There are six notable classification indices developed for the measurement of PC. Such indices attempt to quantify peritoneal disease and offer prognostication based on the severity of disease (21). The most commonly utilized measure is the PCI devised by Sugarbaker (21-23). This index divides the abdominopelvic region into nine regions. Additionally, another four regions are scored that include the peritoneal surfaces on the small bowel and its mesentery, extending from proximal jejunum to distal ileum. Each region is assigned a score from 0 to 3, for a total maximum score of 39. The scoring of each region is based on the largest lesion size (LS) after full lysis of adhesions. A score of LS-3 is assigned for lesions 5 cm or greater in diameter, LS-2 for lesions greater than 0.5-5 cm, and LS-1 from lesions less than 0.5 cm. A score of zero is given if no lesions are visible. A PCI score of less than 20 has been correlated with better survival and thus suggested it as a cut off for disease amenable to debulking (24). Although high PCI scores indicate more bulky disease that is more difficulty to optimally treat surgically, other variables such as location of disease, initial presentation, tumor histology, and lymph node status must also be taken into consideration when evaluating patients for debulking and IPC (20,24,25).
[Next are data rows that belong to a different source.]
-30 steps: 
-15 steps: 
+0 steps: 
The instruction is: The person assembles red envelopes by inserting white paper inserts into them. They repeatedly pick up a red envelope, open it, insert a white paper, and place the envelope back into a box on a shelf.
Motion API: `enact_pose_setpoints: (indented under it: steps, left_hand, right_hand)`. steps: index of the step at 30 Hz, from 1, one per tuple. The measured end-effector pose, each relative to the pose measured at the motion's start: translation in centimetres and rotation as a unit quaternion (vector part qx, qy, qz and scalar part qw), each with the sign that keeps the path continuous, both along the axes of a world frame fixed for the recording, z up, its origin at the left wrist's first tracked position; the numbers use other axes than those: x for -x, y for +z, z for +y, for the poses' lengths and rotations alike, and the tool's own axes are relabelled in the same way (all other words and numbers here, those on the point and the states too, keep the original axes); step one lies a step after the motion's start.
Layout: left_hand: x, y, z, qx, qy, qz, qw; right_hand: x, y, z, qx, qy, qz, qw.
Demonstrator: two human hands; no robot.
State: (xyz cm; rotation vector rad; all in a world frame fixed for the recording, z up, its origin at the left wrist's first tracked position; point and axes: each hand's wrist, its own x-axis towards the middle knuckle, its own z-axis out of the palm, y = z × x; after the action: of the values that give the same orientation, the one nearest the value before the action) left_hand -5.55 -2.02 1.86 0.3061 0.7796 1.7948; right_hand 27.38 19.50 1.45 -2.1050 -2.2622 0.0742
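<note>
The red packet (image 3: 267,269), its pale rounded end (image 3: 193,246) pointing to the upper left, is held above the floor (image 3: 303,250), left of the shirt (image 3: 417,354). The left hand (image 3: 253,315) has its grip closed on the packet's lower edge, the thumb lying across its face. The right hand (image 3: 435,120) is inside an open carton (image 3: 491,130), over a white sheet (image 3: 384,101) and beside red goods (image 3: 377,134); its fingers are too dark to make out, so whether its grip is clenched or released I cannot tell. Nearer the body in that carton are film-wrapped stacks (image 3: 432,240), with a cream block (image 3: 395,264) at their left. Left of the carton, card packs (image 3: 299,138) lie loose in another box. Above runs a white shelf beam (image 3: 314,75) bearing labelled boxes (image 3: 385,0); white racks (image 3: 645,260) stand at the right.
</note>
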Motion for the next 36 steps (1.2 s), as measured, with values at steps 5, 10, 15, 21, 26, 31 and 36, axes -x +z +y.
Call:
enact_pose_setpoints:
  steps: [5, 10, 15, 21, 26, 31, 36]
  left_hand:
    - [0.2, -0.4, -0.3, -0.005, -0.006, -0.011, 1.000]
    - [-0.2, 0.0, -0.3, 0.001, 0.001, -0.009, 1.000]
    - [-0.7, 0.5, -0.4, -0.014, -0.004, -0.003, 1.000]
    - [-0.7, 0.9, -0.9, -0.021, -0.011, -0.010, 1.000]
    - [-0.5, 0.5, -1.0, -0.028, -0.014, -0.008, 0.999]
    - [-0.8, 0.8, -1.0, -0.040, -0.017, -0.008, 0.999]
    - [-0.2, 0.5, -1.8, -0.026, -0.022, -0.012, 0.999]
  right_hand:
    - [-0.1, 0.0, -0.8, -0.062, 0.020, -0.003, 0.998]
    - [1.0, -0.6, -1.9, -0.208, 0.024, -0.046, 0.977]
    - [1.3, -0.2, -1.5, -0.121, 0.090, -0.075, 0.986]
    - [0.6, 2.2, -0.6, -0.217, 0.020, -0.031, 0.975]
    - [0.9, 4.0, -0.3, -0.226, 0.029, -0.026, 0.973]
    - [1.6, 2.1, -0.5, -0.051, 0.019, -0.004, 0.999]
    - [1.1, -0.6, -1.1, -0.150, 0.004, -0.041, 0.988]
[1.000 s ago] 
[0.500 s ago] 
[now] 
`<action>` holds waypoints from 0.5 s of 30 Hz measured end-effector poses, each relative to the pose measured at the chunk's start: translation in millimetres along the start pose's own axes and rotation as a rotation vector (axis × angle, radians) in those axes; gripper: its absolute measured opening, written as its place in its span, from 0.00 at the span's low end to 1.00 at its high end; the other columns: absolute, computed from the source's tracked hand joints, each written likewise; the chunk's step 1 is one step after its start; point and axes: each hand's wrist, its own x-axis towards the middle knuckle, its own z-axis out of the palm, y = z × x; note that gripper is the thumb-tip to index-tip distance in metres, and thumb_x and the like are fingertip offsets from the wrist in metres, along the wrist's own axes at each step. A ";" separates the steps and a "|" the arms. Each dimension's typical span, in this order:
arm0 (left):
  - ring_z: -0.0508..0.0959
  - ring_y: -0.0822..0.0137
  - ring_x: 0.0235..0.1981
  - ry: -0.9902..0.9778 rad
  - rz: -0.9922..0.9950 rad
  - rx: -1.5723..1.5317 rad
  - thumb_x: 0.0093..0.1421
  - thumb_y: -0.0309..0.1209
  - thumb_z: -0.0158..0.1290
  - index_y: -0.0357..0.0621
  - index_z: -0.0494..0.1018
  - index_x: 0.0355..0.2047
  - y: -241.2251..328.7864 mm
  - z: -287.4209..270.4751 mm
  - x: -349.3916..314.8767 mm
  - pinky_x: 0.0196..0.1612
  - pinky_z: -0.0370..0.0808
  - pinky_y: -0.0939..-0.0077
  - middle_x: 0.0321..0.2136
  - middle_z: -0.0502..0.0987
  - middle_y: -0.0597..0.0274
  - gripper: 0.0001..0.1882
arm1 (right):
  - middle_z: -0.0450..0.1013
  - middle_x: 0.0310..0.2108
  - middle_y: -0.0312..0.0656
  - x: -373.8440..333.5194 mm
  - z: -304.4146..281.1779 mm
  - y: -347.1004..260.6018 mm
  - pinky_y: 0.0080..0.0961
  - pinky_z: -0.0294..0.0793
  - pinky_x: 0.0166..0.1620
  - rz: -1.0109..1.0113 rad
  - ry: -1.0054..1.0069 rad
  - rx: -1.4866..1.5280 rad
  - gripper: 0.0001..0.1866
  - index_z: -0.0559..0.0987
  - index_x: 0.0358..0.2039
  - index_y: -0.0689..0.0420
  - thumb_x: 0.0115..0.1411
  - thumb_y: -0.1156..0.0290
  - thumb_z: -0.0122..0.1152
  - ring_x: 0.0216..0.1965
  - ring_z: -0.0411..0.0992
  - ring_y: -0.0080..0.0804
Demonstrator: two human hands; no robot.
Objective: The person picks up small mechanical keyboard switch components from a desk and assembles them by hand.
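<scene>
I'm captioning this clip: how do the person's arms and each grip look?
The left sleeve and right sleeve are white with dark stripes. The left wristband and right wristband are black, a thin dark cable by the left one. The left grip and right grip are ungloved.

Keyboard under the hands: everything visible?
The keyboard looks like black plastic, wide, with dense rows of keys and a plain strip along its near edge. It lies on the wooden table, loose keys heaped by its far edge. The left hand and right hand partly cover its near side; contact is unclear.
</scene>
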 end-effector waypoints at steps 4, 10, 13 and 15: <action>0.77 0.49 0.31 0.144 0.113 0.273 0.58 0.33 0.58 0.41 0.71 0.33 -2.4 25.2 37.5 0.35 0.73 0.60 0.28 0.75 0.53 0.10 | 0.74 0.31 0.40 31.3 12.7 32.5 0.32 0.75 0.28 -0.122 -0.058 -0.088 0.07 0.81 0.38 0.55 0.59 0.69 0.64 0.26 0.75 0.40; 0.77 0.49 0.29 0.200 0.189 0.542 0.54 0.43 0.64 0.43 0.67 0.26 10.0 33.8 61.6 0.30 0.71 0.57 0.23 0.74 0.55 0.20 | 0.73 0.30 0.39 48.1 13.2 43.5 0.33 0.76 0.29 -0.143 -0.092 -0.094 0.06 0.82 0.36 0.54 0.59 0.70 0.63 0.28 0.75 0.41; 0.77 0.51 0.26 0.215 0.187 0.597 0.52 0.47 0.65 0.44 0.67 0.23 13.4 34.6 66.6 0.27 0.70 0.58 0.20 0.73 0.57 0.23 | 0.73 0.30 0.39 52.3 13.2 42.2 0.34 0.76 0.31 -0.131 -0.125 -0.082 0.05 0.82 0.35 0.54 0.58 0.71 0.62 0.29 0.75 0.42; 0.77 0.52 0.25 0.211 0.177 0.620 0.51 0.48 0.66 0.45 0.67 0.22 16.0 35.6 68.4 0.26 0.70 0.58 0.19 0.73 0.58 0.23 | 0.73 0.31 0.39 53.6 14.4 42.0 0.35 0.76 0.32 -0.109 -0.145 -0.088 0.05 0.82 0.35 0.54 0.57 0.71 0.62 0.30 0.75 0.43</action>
A second score developed by Jacquet and Sugarbaker is the completeness of cytoreduction (CCR) score; which aims to quantify the extent of disease after cytoreductive surgery (21,22). In this system, a score of 0 to 3 is assigned based on the largest size of lesion deemed un-resectable after cytoreduction. A CCR-0 implies no visible peritoneal disease is noted. A score of CCR-1 is assigned when peritoneal lesions less the 2.5 mm are left after cytoreduction, while a CCR-2 is for lesions between 2.5 mm and 2.5 cm. A CCR-3 score is assigned for lesions greater than 2.5 cm. IPC is suspected to work by diffusion, thus penetrating the outermost cell layers of a tumor (26-28). Hence optimal debulking to no visible disease or no lesions greater than 2.5 mm must be obtained and is considered appropriate for peritoneal chemotherapy penetration (23,29,30).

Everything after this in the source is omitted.